*REQUIRED WORK:* Retype each line of the listing below, from the first through the one holding "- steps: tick", with no other lines.

=== Section Start ===

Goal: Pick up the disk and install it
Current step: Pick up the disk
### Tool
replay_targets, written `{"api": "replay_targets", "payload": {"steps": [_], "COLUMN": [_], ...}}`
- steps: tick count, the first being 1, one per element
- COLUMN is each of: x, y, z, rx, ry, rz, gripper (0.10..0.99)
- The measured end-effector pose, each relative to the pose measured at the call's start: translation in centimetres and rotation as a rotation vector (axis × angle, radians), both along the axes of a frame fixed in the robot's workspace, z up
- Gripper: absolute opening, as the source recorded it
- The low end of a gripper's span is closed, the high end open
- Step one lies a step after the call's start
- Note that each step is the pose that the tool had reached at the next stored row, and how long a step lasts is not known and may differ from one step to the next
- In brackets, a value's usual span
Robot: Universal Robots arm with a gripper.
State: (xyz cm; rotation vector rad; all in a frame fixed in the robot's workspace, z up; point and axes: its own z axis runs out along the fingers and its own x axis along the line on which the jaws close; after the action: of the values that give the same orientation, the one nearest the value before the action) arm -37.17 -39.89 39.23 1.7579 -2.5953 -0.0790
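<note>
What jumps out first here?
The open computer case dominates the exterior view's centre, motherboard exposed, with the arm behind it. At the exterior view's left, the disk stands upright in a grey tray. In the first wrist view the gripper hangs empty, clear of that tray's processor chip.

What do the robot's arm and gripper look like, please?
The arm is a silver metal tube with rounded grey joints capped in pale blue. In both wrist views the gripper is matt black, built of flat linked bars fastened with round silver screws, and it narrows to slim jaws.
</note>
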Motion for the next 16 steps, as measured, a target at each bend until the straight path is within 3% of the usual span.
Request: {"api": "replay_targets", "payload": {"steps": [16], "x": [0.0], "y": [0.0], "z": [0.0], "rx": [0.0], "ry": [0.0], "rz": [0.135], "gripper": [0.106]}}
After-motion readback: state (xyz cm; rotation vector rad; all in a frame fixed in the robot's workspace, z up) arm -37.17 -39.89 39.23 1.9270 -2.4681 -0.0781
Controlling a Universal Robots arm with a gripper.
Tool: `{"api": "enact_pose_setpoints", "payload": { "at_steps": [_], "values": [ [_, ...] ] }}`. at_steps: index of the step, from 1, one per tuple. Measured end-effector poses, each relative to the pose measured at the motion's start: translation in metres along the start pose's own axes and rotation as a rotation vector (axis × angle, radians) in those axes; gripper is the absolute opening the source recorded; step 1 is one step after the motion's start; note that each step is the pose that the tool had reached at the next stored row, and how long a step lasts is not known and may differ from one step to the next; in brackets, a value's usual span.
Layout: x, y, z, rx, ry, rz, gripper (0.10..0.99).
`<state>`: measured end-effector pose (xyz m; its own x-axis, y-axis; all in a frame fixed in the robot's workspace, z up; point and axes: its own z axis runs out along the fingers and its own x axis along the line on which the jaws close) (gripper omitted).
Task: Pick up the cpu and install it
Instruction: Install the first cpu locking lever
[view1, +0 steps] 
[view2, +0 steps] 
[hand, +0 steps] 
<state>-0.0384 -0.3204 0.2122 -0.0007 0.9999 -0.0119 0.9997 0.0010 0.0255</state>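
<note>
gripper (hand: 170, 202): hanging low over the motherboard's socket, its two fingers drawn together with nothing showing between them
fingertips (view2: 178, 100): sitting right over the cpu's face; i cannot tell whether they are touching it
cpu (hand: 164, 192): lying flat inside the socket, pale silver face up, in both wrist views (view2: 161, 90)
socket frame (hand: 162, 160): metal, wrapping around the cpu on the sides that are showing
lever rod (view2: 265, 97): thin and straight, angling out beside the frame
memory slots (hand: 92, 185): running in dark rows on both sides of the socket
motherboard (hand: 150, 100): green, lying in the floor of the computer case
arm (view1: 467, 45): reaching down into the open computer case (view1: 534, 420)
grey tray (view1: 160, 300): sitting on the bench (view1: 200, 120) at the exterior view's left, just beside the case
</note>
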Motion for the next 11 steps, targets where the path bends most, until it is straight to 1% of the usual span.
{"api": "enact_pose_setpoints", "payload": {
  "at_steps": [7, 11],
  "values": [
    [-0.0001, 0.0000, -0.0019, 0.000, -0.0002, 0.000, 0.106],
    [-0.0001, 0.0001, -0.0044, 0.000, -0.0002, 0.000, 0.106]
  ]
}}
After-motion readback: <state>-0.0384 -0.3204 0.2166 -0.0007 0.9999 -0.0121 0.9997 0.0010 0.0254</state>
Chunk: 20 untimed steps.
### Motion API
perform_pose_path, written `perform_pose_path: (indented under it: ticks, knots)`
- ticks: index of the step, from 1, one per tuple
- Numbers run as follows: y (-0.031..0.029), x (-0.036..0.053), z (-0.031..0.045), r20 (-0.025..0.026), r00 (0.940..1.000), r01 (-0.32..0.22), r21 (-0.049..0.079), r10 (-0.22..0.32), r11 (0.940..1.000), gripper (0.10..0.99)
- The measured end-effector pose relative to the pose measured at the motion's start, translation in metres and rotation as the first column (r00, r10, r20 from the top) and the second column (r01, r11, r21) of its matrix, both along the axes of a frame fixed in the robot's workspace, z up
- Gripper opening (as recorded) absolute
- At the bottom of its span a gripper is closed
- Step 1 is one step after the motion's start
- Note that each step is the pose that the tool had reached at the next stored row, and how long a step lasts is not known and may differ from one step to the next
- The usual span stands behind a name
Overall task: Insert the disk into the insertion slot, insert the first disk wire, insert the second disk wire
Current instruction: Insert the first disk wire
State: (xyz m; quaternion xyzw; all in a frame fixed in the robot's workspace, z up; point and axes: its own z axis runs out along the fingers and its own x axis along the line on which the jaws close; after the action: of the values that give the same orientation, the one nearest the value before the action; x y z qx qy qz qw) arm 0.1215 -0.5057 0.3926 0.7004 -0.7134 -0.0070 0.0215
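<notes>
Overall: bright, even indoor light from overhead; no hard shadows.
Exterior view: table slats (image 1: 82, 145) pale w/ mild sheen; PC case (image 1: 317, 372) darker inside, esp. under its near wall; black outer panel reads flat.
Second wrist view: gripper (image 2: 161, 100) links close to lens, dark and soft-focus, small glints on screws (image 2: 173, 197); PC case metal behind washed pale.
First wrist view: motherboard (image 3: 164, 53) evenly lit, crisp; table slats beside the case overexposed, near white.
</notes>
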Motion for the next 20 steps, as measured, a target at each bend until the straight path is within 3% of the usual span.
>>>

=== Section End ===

*FINISHED EXERCISE:*
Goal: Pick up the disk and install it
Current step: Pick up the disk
### Tool
replay_targets, written `{"api": "replay_targets", "payload": {"steps": [_], "COLUMN": [_], ...}}`
- steps: tick count, the first being 1, one per element

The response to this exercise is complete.